Problem requirements => From the listing below, copy every line with the word "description".
[Dataset records]
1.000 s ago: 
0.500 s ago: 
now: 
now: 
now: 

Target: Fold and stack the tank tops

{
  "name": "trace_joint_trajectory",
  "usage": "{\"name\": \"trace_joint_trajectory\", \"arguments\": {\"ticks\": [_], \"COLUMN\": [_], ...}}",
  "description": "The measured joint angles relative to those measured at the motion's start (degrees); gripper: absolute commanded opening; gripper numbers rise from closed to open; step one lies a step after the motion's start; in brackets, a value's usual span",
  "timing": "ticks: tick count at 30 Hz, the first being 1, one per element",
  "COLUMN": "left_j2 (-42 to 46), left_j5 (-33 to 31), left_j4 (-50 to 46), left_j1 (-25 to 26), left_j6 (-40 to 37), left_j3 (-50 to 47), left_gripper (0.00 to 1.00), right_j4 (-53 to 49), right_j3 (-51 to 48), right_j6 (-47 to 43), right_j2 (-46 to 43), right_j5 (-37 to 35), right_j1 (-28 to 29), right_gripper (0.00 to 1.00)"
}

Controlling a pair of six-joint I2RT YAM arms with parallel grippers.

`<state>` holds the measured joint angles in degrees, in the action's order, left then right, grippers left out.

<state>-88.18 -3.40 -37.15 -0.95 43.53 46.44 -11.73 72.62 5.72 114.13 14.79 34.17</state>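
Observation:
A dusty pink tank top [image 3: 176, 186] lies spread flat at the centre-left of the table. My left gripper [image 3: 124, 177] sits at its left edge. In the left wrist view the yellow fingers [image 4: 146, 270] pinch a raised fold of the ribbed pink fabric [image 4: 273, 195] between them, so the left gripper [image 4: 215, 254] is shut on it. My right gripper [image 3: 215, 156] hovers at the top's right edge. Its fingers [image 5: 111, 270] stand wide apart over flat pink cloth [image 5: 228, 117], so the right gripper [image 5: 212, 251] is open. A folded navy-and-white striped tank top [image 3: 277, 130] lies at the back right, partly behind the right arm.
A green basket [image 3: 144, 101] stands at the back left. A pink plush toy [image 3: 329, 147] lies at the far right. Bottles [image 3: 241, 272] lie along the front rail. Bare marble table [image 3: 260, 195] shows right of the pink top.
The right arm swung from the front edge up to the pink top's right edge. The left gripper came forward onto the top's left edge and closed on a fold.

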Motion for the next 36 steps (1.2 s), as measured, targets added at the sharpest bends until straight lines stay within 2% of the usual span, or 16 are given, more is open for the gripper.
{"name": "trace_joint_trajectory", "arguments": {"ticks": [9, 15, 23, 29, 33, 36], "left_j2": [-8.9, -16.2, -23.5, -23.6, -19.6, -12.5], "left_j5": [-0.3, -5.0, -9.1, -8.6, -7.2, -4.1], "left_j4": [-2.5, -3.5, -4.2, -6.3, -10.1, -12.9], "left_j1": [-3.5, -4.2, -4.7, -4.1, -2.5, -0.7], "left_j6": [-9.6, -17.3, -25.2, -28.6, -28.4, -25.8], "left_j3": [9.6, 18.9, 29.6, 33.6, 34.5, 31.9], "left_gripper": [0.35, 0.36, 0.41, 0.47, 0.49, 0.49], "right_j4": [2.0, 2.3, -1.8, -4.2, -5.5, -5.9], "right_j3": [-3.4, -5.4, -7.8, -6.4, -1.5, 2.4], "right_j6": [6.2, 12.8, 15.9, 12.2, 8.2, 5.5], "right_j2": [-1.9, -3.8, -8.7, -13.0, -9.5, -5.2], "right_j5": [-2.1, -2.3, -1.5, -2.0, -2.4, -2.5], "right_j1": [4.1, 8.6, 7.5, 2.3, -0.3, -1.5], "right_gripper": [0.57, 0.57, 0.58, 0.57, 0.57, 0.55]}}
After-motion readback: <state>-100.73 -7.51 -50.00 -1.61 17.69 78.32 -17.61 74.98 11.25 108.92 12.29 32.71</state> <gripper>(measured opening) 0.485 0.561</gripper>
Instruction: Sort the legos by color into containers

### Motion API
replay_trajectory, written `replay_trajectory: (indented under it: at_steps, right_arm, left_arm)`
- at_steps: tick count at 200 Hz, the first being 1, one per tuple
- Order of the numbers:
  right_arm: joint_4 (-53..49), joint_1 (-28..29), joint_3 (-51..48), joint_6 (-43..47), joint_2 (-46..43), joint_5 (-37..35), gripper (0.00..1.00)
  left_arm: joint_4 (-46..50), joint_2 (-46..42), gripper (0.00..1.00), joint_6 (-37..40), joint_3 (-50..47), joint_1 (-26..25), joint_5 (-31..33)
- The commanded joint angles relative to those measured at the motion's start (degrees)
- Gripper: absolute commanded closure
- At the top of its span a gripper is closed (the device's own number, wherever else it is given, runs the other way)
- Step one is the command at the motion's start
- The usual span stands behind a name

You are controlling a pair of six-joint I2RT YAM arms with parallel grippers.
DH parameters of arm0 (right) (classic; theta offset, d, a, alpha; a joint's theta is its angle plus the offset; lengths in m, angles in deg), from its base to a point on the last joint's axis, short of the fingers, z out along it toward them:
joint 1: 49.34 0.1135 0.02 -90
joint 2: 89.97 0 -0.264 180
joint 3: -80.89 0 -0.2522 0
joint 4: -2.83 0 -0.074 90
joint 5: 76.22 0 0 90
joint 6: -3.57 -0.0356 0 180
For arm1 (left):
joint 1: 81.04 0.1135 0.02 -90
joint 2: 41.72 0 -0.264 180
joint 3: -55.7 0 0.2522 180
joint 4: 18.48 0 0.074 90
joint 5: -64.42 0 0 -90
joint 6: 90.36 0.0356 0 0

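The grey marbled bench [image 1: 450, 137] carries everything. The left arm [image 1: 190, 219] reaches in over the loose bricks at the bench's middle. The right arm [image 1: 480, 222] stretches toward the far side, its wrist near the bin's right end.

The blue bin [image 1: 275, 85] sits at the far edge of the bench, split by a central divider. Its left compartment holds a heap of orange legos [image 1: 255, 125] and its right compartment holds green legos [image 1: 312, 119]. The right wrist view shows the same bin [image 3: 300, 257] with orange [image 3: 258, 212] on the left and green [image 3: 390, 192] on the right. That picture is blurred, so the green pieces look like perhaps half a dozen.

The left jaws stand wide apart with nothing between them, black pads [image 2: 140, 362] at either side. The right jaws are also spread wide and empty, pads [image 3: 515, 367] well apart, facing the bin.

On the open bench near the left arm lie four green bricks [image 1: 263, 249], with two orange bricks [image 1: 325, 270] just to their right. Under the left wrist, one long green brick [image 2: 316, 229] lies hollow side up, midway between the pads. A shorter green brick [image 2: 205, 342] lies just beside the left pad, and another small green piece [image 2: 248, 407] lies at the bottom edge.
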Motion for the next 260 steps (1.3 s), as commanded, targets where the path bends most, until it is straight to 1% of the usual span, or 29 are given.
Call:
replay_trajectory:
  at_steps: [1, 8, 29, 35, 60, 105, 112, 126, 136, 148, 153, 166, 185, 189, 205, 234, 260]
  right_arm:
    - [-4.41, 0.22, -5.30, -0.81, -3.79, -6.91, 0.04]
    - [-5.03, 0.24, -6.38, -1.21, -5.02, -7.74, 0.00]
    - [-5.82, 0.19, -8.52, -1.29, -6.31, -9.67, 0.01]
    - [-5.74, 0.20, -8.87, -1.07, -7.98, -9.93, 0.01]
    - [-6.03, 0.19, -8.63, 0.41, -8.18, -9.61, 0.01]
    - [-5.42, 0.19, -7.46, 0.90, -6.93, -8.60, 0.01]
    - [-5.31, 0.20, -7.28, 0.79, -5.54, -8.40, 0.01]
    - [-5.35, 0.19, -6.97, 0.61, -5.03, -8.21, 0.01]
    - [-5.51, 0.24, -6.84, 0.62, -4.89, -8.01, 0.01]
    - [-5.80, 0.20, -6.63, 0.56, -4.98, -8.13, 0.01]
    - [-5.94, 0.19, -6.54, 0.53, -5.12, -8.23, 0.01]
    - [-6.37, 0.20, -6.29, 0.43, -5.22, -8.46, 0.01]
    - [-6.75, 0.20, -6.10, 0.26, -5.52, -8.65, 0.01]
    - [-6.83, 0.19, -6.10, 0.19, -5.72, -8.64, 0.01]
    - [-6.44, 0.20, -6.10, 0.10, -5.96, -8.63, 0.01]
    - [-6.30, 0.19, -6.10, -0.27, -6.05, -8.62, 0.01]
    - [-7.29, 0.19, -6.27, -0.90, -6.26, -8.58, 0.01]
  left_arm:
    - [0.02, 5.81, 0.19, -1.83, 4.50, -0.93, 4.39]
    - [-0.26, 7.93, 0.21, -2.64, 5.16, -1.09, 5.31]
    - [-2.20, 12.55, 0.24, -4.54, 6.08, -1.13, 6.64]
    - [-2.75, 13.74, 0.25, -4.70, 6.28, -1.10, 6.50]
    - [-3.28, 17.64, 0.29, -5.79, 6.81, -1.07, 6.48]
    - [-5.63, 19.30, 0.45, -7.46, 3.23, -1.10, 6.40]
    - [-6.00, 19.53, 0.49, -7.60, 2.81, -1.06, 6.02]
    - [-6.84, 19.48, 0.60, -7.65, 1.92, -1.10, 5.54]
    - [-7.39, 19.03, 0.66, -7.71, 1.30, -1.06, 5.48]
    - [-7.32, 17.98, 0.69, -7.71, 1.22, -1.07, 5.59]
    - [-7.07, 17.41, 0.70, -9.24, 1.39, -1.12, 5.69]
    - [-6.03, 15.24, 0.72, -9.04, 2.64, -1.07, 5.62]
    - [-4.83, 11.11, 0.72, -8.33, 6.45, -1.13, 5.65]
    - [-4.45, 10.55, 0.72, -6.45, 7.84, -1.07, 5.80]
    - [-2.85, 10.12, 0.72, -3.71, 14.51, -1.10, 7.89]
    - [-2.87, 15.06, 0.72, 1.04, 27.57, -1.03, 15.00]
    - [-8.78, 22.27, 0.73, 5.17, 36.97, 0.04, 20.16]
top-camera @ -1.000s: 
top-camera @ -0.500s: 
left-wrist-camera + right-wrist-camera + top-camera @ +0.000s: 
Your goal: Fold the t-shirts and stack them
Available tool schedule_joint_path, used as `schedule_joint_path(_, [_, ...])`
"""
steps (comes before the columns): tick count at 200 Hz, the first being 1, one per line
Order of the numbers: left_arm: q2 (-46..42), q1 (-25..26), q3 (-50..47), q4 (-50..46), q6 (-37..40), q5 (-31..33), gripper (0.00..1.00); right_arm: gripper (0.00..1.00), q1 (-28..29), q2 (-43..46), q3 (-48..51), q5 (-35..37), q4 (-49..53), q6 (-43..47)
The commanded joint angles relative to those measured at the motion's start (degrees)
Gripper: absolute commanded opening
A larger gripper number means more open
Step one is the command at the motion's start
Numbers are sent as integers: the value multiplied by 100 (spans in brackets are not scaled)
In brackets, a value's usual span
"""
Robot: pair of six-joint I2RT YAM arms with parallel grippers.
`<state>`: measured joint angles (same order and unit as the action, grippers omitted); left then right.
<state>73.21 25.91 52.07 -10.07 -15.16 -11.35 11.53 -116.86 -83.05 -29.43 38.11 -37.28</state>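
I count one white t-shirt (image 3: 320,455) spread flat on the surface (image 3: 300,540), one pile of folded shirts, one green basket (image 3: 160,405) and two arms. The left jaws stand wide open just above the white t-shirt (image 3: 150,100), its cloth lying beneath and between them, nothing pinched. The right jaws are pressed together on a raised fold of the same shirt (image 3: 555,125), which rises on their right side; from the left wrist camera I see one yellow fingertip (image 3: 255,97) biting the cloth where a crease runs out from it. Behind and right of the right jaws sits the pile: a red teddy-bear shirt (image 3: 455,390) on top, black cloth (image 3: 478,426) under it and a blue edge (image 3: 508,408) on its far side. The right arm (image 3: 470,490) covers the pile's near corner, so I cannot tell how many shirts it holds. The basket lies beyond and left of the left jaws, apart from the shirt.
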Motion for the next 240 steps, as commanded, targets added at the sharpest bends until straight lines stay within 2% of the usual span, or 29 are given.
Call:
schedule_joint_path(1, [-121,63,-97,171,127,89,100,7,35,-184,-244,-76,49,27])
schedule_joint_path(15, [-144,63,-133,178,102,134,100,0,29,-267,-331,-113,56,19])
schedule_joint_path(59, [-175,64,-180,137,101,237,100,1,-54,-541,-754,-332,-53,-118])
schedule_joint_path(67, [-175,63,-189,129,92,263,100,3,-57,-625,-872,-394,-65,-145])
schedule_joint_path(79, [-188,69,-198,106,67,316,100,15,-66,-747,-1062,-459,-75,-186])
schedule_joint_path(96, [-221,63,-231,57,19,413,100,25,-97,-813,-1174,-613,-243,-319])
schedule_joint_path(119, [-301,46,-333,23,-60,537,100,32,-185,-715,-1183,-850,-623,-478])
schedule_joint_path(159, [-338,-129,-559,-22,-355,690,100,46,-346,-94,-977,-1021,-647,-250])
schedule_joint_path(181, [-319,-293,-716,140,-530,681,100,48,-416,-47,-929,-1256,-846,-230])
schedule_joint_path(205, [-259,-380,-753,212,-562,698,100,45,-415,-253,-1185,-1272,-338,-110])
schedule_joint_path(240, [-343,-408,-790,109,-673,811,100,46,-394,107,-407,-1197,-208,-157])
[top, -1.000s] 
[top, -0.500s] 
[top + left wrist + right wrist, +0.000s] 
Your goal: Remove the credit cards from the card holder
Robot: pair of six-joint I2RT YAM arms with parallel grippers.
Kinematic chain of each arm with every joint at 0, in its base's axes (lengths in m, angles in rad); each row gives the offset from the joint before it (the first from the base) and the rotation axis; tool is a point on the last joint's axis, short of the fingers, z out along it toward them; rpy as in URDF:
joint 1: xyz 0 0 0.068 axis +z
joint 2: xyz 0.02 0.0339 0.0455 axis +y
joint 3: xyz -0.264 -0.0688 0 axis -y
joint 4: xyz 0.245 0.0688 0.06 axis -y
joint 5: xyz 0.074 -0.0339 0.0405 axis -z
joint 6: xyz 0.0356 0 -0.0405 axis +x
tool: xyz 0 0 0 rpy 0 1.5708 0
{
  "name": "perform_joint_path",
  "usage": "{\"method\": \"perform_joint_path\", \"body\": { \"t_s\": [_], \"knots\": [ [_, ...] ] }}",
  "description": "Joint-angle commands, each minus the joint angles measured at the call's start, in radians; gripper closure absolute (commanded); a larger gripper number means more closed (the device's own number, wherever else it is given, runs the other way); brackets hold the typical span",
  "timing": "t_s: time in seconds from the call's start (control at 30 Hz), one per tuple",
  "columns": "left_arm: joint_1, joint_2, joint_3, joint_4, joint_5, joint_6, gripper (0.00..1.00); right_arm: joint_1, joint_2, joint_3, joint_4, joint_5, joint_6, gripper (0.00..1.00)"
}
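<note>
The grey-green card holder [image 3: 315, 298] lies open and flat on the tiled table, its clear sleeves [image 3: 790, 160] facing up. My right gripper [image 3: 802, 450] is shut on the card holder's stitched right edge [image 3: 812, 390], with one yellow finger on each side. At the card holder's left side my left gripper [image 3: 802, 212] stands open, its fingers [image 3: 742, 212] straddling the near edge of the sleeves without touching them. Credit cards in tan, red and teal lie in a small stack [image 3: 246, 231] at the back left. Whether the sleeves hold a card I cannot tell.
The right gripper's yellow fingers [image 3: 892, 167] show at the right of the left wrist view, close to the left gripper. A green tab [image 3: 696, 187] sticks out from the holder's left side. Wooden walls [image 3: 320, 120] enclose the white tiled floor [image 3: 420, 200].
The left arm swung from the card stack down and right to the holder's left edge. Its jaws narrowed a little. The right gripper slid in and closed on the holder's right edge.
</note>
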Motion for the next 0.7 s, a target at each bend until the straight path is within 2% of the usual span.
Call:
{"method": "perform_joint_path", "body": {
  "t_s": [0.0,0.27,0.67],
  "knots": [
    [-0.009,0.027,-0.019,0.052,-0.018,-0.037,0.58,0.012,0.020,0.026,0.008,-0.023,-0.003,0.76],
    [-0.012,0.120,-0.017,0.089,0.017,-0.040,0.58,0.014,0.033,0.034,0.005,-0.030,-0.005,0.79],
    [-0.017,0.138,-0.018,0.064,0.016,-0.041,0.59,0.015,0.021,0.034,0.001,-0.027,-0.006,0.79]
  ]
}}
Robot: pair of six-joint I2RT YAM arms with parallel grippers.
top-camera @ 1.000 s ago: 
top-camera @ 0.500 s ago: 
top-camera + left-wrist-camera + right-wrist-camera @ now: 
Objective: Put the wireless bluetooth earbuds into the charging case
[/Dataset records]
Finished task =>
  "description": "The measured joint angles relative to those measured at the motion's start (degrees); gripper: absolute commanded opening; gripper numbers rise from closed to open; step one lies a step after the motion's start; in brackets, a value's usual span",
  "description": "Joint-angle commands, each minus the joint angles measured at the call's start, in radians; gripper closure absolute (commanded); a larger gripper number means more closed (the device's own number, wherever else it is given, runs the other way); brackets hold the typical span",

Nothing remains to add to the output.